The Author declares that there are no competing interests associated with this manuscript.

Figures

Figure 1.
Figure 1.. NHEJ occurs at all stages of the cell cycle.
Ku70/80 heterodimers bind and stabilise the ends of the DSB. Other factors are also recruited by the Ku dimer. DNA end processing chemically modifies the bases to allow re-ligation. Ligase 4 (LIG4), XLF and other repair factors ligate the broken DNA ends. HR is restricted to S/G2, initial DNA 3′ end resection is initiated by the MRN complex and CtIP. Further resection promoted by the BRCA1–BARD1 heterodimer, EXO1 and DNA2 promote long range resection.
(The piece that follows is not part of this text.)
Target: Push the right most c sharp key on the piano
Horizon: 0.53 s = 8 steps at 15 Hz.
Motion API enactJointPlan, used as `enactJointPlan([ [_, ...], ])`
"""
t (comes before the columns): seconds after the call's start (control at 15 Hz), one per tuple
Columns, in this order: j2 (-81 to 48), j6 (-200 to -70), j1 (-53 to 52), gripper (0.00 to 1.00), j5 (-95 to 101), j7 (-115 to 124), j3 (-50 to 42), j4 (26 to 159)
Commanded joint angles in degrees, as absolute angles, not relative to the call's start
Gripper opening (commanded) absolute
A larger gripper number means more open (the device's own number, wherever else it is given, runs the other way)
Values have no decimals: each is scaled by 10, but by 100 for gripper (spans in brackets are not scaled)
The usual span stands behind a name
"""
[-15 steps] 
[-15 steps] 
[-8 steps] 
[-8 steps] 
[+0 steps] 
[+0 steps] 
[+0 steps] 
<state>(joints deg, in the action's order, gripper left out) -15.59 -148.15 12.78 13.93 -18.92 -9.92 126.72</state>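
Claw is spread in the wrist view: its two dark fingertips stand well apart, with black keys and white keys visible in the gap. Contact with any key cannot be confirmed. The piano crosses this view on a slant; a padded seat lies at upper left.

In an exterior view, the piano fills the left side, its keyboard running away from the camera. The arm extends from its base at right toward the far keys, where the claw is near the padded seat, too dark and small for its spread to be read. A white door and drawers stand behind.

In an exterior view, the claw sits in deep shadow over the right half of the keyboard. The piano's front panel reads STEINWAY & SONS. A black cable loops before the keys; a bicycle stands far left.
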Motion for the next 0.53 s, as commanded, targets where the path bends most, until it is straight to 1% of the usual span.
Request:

The ssDNA generated by end resection is coated in the RPA heterotrimeric complex, which is then displaced by RAD51 nucleofilaments with the aid of the BRCA1–PALB2–BRCA2 complex. After RAD51 filament formation, homology search followed by invasion of the sister chromatid and synthesis of new DNA occurs. As the biology of these later processes in the context of Ub/Ubl modifications is poorly understood they are not illustrated here. As NHEJ can also occur in S/G2 pathway choice between HR and NHEJ occurs. The pro-NHEJ factor 53BP1 is recruited by K15 Ub modified H2A/H2AX while modification of K125/K127 or K129 by mono-Ub aids in nucleosome remodelling and displacement of 53BP1, this favours DNA end-resection and HR. Thus maintaining the balance of Ub signals dictates repair pathway choice.
Figure 2.
Figure 2.. The DNA bound Ku70/80 heterodimer is ubiquinated and SUMOylated by multiple E3 ligases.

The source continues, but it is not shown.